From: Khalid Aziz <khalid.aziz@oracle.com>
To: "Darrick J. Wong" <djwong@kernel.org>
Cc: akpm@linux-foundation.org, willy@infradead.org,
aneesh.kumar@linux.ibm.com, arnd@arndb.de, 21cnbao@gmail.com,
corbet@lwn.net, dave.hansen@linux.intel.com, david@redhat.com,
ebiederm@xmission.com, hagen@jauu.net, jack@suse.cz,
keescook@chromium.org, kirill@shutemov.name, kucharsk@gmail.com,
linkinjeon@kernel.org, linux-fsdevel@vger.kernel.org,
linux-kernel@vger.kernel.org, linux-mm@kvack.org,
longpeng2@huawei.com, luto@kernel.org, markhemm@googlemail.com,
pcc@google.com, rppt@kernel.org, sieberf@amazon.com,
sjpark@amazon.de, surenb@google.com, tst@schoebel-theuer.de,
yzaikin@google.com
Subject: Re: [PATCH v2 6/9] mm/mshare: Add mmap operation
Date: Thu, 30 Jun 2022 17:30:35 -0600 [thread overview]
Message-ID: <75aaa2fc-f044-2096-bf6b-740b0075467e@oracle.com> (raw)

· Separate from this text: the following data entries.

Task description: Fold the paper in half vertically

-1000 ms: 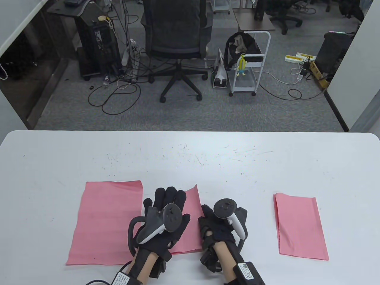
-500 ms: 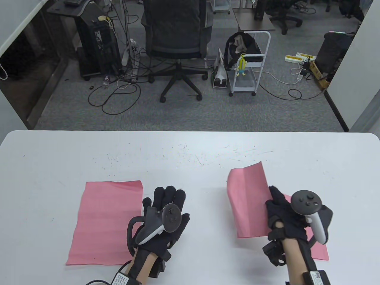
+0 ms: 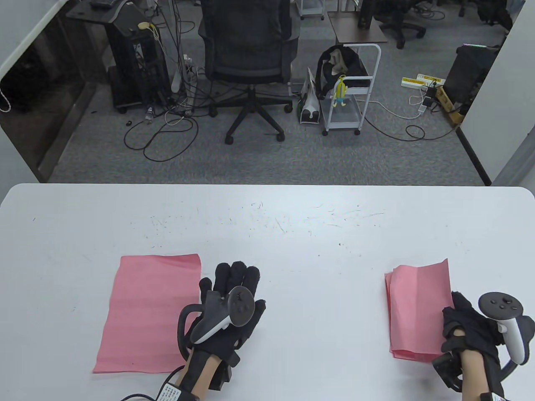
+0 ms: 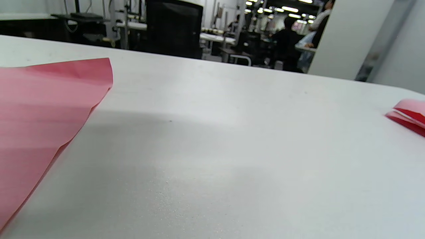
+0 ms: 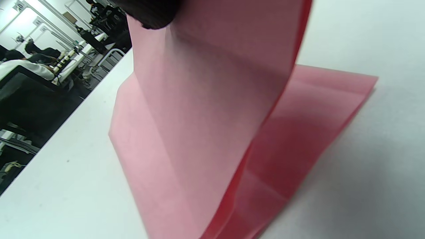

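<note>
On the white surface [image 3: 292,234] the flat pink stack [image 3: 146,313] at the left lies unfolded, so more folding looks to be left, while at the right a folded sheet [image 3: 418,309] is being laid on the folded pile [image 5: 318,132], its right edge not yet down. The left hand [image 3: 228,309] rests spread flat, holding nothing, beside the stack. The right hand [image 3: 472,330] pinches that sheet's right edge.

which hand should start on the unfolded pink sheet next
Left. The left hand lies spread beside the unfolded pink sheet; the right hand grips the folded pink paper far right.
</note>
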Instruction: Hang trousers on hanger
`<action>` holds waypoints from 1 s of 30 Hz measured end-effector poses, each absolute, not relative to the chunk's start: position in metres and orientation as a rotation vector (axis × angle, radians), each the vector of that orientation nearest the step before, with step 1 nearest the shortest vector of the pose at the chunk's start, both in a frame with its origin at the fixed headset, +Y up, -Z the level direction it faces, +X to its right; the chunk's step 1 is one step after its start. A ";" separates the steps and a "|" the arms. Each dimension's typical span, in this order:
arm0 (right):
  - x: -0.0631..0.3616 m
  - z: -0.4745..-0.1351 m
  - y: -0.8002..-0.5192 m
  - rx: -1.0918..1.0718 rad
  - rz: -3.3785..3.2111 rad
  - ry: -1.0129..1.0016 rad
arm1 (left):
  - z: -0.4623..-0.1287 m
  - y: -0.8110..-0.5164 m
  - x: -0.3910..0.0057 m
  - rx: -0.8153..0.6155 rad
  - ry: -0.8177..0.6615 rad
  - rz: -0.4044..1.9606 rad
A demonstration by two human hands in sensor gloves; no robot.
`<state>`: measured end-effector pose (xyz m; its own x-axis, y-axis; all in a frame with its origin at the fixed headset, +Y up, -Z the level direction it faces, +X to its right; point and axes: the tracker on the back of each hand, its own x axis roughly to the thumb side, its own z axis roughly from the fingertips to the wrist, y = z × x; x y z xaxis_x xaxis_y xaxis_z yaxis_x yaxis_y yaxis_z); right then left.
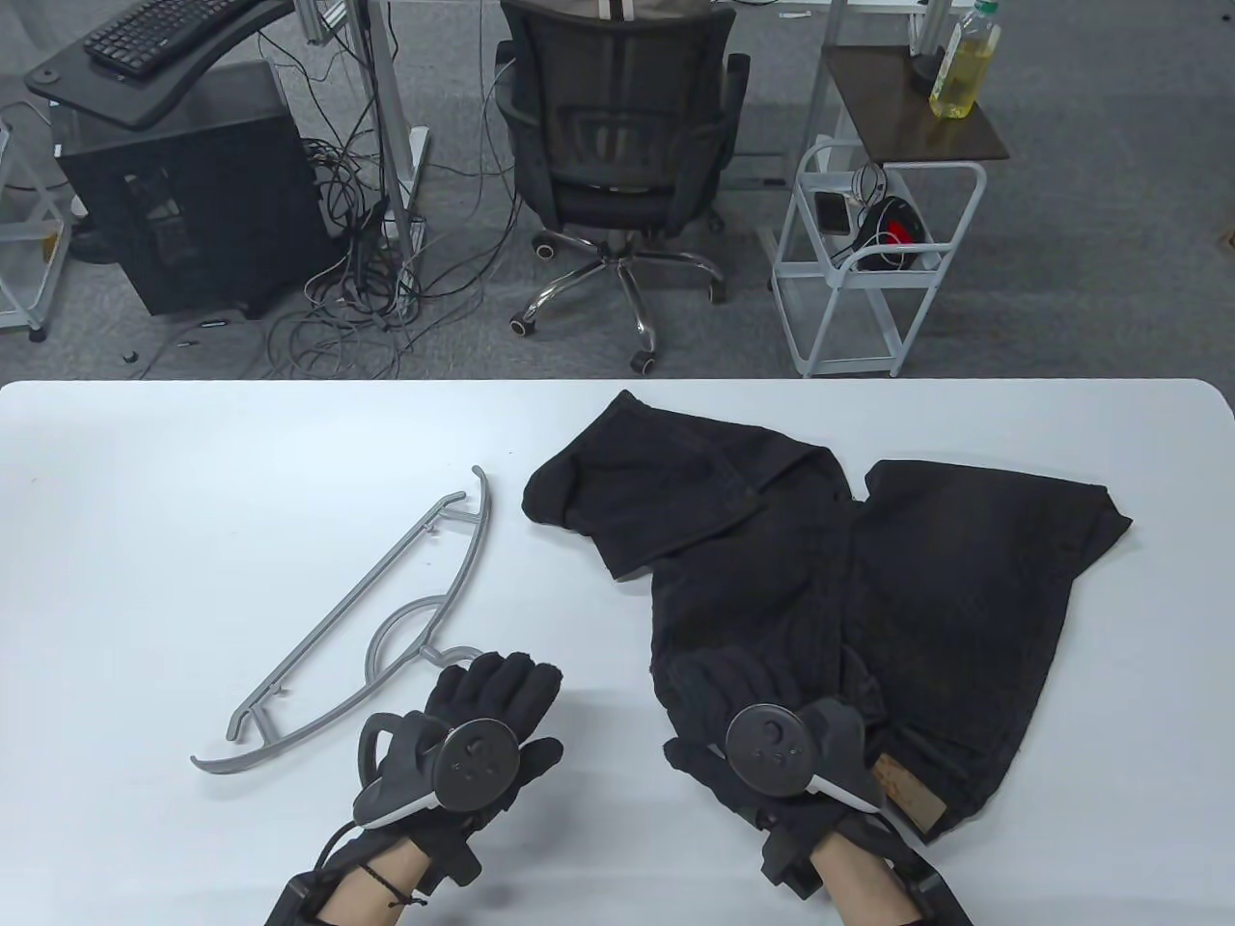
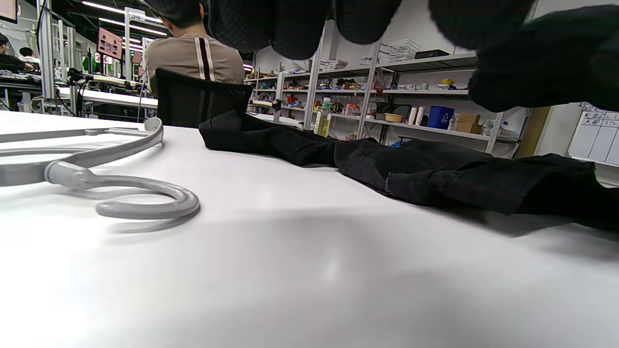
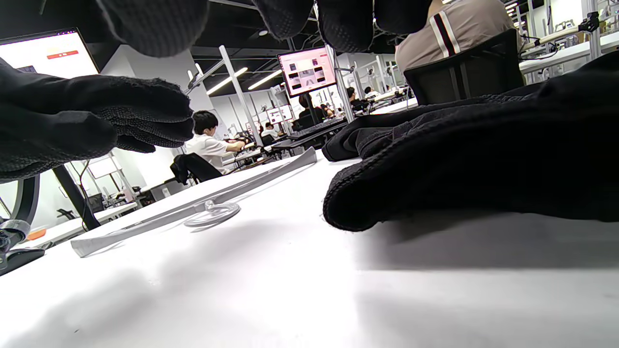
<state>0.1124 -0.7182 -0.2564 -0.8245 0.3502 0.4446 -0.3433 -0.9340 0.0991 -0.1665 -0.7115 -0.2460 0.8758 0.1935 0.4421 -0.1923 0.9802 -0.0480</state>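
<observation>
A grey plastic hanger lies flat on the white table, left of centre, its hook toward me. It also shows in the left wrist view and the right wrist view. Black trousers lie crumpled on the right, with the waistband and its brown patch nearest me. My left hand is open and empty, just right of the hook. My right hand is open over the trousers' near left edge; its fingers hang above the table and grip nothing.
Beyond the table's far edge stand an office chair, a white wire cart and a side table with a bottle. Bare table surface lies between the hanger and the trousers.
</observation>
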 end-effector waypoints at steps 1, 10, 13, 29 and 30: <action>0.112 -0.257 -0.718 0.660 2.696 0.023 | -0.246 -0.711 -0.168 0.000 -0.456 0.204; 0.112 -0.256 -0.719 0.663 2.695 0.025 | -0.255 -0.704 -0.193 0.046 -0.373 0.231; 0.113 -0.256 -0.719 0.664 2.693 0.021 | -0.258 -0.703 -0.204 0.062 -0.332 0.250; 0.112 -0.256 -0.720 0.667 2.693 0.030 | -0.275 -0.711 -0.271 0.059 -0.065 0.356; 0.113 -0.256 -0.720 0.667 2.693 0.030 | -0.276 -0.713 -0.274 0.052 -0.050 0.359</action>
<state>0.1125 -0.7201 -0.2562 -0.8216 0.3535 0.4472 -0.3434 -0.9331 0.1067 -0.2744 -0.7126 -0.2761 0.9350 0.3498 0.0585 -0.3524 0.9349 0.0420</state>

In-Reply-To: <Yr4ZKd2J8ucA/npV@magnolia>
On 6/30/22 15:44, Darrick J. Wong wrote:
> On Wed, Jun 29, 2022 at 04:53:57PM -0600, Khalid Aziz wrote:
>> mmap is used to establish address range for mshare region and map the
>> region into process's address space. Add basic mmap operation that
>> supports setting address range. Also fix code to not allocate new
>> mm_struct for files in msharefs that exist for information and not
>> for defining a new mshare region.
>>
>> Signed-off-by: Khalid Aziz <khalid.aziz@oracle.com>
>> Signed-off-by: Matthew Wilcox (Oracle) <willy@infradead.org>
>> ---
>> mm/mshare.c | 48 +++++++++++++++++++++++++++++++++++++++++-------
>> 1 file changed, 41 insertions(+), 7 deletions(-)
>>
>> diff --git a/mm/mshare.c b/mm/mshare.c
>> index d238b68b0576..088a6cab1e93 100644
>> --- a/mm/mshare.c
>> +++ b/mm/mshare.c
>> @@ -9,7 +9,8 @@
>> *
>> *
>> * Copyright (C) 2022 Oracle Corp. All rights reserved.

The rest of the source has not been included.